Companies are driven by their marketplace. The environmentalists can whine about gas mileage all they want, but americans are buying bigger, less efficient vehicles for a reason. American manufacturers are moving their plants offshore because of the cost of labor. And they are doing it because the marketplace (walmart and home depot) is demanding it. The labor folks can whine all they want about exploitation, but the fact is that there are many countries in this world where people make less than $0.50 an hour for their labor. Paying them $2.00 an hour (instead of $15.00 for american labor) amounts to a phenominal change in their standard of living. And let's face it... in those countries women and children already work to support the family, so I don't view it as exploitation.

And americans tend to view the 'marketplace' as the american marketplace. That is a flawed view. There are emerging countries out there (like china) that will literally eclipse the size of the american marketplace in a few years. Manufacturers know this and are positioning themselves to be competitive in those markets. If they don't, they will be bought out on the way down by the Diemlers, etc.

I live in a part of the country that is whining a lot about NAFTA and the 'greedy' corporations. I guess I don't suffer from the same myopic view....
 
   / Engineering Employment #15  
I am still working; I have not been decruited yet. We were told no overtime and take all your vacation by the end of the year. Oh, yeah, and one more thing...feel free to take up to 3 weeks off without pay if you want.

Anybody else out there seen the movie Office Space? If you are an engineer and have not seen it I highly reccomend it.

I wonder how things are in marketing...

JT
 
   / Engineering Employment #16  
My field is nuclear power operations. We have been steadily hiring the last 2 years to fill positions lost 3-4 years ago. Our engineering dept. has not hired new personnel for quite some time. I believe this is due to the fact that attrition is not high anymore due to the waning job market. Engineers do not have the choices they had just a couple of years ago. I believe this will hold true for quite some time.
If an economic recovery does not happen soon it will get much worse because of the influx of domestic and foreign graduates in the engineering arena.
 
   / Engineering Employment #17  
I have an 89 F250 with 277,000 miles on it a 58 GMC that is still going strong and a 56 Masey 50 that just won't die. I guess I can't complain about American engineering. I am a Mechanical Engineer working as a project manager for new construction and renovations at the University of Massachusetts. We couldn't buy a mechanical or electrical engineer while times were good. Now we are getting applications from overqualified candidates left and right for an architectural planners position. Unfortunately, tough times have begun to trickle down to us also. We haven't seen a cola in two years.

Eric
 
   / Engineering Employment #18  
I am a Mechanical Engineer working as a project manager for new construction and renovations at the University of Massachusetts.

Go Minutemen!
(Shameless plug from an alum, Class of 1990)
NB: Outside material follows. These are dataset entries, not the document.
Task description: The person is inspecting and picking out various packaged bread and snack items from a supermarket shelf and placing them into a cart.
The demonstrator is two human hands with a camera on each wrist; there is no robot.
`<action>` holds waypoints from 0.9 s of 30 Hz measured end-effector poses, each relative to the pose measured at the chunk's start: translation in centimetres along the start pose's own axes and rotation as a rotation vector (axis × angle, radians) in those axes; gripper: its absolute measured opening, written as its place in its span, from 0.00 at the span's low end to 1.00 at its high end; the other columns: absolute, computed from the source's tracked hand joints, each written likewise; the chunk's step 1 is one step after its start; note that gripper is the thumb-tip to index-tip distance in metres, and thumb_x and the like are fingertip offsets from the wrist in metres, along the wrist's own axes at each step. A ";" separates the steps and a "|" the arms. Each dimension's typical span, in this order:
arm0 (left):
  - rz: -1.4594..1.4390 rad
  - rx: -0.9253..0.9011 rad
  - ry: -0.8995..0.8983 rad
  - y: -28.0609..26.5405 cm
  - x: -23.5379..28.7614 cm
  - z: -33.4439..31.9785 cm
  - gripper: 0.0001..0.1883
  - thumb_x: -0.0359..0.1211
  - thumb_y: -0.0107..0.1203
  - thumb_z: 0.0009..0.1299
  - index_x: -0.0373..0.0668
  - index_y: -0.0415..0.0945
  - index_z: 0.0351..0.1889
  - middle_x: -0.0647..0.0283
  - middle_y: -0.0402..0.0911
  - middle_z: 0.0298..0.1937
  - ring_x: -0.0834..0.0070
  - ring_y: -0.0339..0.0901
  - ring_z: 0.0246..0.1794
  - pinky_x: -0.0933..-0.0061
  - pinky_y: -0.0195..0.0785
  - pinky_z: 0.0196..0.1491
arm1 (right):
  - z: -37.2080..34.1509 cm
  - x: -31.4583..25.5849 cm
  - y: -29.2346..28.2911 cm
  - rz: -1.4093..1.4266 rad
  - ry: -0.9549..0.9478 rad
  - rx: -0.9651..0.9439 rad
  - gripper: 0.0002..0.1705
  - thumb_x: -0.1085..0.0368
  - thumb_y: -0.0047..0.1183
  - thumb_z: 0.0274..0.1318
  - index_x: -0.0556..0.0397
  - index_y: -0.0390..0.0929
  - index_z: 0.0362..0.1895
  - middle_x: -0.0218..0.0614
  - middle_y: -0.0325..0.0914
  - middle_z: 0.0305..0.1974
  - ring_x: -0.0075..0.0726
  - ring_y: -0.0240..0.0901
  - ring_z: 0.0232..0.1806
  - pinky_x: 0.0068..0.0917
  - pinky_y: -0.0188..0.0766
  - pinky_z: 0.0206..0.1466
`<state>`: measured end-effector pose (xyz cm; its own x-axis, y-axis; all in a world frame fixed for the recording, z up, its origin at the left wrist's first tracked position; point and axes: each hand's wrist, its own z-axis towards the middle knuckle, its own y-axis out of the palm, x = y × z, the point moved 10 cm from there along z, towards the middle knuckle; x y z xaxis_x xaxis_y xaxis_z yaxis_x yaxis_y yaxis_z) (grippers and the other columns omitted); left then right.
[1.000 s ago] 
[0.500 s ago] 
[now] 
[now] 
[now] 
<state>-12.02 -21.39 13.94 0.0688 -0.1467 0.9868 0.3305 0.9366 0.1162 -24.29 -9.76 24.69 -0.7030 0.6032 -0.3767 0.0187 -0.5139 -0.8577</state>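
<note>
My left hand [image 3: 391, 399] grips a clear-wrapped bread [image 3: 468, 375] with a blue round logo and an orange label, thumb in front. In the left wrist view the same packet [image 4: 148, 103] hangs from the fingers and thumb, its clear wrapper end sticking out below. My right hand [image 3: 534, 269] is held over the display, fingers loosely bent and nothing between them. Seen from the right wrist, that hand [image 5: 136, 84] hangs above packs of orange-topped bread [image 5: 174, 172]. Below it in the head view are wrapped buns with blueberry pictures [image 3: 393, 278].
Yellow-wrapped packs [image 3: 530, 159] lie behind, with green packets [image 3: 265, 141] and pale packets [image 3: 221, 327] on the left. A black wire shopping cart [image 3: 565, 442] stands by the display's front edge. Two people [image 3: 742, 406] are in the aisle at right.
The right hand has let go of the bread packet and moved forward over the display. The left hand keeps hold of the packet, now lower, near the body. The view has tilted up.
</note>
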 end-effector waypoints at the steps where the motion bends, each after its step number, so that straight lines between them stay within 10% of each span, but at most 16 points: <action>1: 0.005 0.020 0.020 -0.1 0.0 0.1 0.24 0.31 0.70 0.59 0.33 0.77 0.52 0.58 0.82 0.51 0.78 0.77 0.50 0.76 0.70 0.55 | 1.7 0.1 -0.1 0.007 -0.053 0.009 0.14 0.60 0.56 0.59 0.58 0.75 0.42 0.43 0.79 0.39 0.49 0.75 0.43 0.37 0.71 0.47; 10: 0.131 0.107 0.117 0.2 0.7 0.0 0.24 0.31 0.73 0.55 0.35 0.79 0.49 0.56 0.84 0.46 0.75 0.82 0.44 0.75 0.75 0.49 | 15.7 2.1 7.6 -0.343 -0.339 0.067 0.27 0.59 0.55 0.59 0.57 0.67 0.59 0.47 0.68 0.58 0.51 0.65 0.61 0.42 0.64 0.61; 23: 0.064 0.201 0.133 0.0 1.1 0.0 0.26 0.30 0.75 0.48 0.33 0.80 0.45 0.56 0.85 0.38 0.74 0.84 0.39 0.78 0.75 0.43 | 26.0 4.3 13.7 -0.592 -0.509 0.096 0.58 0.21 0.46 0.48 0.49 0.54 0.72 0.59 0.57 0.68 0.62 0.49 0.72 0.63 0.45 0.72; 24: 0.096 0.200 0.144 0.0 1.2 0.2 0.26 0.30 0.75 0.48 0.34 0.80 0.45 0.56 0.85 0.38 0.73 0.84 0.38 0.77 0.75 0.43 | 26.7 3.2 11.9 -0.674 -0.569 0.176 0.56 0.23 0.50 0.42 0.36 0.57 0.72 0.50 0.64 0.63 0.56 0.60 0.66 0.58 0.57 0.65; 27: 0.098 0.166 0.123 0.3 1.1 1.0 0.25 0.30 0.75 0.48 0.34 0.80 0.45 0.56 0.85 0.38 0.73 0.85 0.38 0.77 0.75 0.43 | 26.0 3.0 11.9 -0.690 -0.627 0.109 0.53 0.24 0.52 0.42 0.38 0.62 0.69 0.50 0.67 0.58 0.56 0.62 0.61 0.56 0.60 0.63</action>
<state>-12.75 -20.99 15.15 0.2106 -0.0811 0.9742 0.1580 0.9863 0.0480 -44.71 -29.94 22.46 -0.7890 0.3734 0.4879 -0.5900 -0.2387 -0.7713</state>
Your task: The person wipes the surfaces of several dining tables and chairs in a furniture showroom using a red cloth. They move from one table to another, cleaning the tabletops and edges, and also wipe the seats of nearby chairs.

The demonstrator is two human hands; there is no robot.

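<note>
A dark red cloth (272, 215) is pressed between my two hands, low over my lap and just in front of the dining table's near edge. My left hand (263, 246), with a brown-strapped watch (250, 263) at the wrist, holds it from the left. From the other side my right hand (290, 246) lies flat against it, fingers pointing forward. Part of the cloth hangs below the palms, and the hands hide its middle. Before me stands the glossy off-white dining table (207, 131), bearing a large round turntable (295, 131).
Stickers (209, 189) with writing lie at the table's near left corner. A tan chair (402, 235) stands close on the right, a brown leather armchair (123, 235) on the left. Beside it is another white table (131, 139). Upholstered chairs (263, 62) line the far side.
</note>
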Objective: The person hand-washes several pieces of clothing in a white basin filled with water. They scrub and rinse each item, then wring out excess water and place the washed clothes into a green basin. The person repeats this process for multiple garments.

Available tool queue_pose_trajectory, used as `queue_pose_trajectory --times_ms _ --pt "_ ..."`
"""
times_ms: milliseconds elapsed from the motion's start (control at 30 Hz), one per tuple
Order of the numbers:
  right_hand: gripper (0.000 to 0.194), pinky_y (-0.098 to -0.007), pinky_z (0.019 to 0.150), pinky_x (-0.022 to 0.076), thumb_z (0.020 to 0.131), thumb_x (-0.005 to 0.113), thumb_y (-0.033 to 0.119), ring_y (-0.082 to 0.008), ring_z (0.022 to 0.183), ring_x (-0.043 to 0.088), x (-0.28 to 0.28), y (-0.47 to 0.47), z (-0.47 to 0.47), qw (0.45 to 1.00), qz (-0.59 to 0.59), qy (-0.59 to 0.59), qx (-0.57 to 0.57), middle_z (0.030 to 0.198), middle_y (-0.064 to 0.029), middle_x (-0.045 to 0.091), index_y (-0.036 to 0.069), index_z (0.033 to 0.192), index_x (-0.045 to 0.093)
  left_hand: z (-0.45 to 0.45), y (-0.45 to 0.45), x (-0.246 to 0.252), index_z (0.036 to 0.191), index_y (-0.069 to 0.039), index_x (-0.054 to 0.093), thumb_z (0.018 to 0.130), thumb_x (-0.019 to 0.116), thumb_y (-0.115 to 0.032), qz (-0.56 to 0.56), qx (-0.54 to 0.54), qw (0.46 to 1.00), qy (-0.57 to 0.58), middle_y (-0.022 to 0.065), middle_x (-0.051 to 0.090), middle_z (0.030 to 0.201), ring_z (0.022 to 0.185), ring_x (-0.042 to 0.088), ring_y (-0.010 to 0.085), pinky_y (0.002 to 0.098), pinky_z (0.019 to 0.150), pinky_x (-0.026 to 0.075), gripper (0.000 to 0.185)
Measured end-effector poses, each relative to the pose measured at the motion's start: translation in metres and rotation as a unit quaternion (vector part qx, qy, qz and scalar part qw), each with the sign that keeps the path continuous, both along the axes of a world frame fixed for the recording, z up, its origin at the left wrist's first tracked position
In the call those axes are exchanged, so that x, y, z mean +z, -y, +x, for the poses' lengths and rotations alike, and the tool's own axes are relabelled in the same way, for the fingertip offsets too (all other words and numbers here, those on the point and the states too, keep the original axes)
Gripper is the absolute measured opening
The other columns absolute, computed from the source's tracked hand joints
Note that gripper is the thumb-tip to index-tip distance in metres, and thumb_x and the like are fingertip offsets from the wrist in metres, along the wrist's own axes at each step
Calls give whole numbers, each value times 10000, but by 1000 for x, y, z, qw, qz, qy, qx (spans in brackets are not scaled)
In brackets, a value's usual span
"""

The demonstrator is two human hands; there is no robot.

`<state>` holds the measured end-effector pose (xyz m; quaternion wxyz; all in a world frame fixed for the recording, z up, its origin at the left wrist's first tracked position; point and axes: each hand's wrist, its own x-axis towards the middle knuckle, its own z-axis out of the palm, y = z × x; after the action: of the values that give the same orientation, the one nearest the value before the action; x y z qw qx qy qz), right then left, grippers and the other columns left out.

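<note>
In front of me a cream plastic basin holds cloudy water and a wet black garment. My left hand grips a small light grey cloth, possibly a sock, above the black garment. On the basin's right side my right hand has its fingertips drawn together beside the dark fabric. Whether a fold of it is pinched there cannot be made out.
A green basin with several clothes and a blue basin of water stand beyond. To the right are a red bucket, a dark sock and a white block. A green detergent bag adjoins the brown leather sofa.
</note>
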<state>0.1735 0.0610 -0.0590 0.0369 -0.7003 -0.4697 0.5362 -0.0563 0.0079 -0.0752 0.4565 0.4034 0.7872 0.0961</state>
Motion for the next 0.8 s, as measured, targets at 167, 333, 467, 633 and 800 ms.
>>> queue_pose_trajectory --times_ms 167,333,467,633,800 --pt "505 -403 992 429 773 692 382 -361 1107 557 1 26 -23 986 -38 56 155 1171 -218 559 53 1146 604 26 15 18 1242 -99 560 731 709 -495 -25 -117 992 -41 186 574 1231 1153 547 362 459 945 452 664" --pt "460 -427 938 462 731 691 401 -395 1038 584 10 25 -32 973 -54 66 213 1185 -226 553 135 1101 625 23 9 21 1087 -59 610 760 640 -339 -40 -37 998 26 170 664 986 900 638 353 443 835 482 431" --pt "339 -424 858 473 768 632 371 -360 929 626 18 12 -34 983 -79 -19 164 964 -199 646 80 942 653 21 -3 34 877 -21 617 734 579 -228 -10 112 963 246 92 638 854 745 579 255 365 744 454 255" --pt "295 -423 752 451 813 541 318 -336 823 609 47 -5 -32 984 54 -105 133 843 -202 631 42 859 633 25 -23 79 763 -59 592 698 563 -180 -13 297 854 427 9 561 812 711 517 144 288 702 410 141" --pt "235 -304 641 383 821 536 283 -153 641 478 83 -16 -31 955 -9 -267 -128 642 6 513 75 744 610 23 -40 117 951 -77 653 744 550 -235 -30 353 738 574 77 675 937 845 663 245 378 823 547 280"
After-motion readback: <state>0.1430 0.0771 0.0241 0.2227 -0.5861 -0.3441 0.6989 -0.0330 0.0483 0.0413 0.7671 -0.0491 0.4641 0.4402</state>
I work for a company in the aerospace/defense industry as a stress analyst (M.E.). Right now our business seems surprisingly strong, but it does seem like engineering jobs are getting more scarce in general around these parts. I've been fortunate in always being able to choose when I change jobs, but I know that there are no guarantees. Keep the skills sharp and expect the unexpected and try not to worry about it too much.

Rob
 
   / Engineering Employment #19  
Eric,

I agree that some american cars are great designs.

Who would not want a sixties vet or mustang?
And if you want to haul a 10K trailer a nissian or a toyota is not the tool for the job.

But what about a 74 nova or a pinto?

Some of the mid 80s-90s cars were pure garbage.
That appears to be improving a bit, mainly due to competition from foreign engineering.

Also alot of the bad designs are really bad buisness desicions. The pinto was a night mare partly casued by business pressure to control cost.

Fred
 
   / Engineering Employment #20  
I'm not an engineer, but have served as a quality and process engineer in the paper industry. Did a sales stint for a few years, too. Now marketing and product design. The paper industry is going through gut wrenching times. Mergers, aquisitions, closures. Lot's of very experienced people leaving the paper manufacturing world. Marketplace is demanding cost reductions. Thats what is wanted and what sells. Continual cost reductions impact quality. You can't make a silk purse from a sow's ear.

I know two nuclear engineers who thought they had jobs for life. Between defense and utilities - no worries. Well she still works, but in regulatory compliance position. He is looking.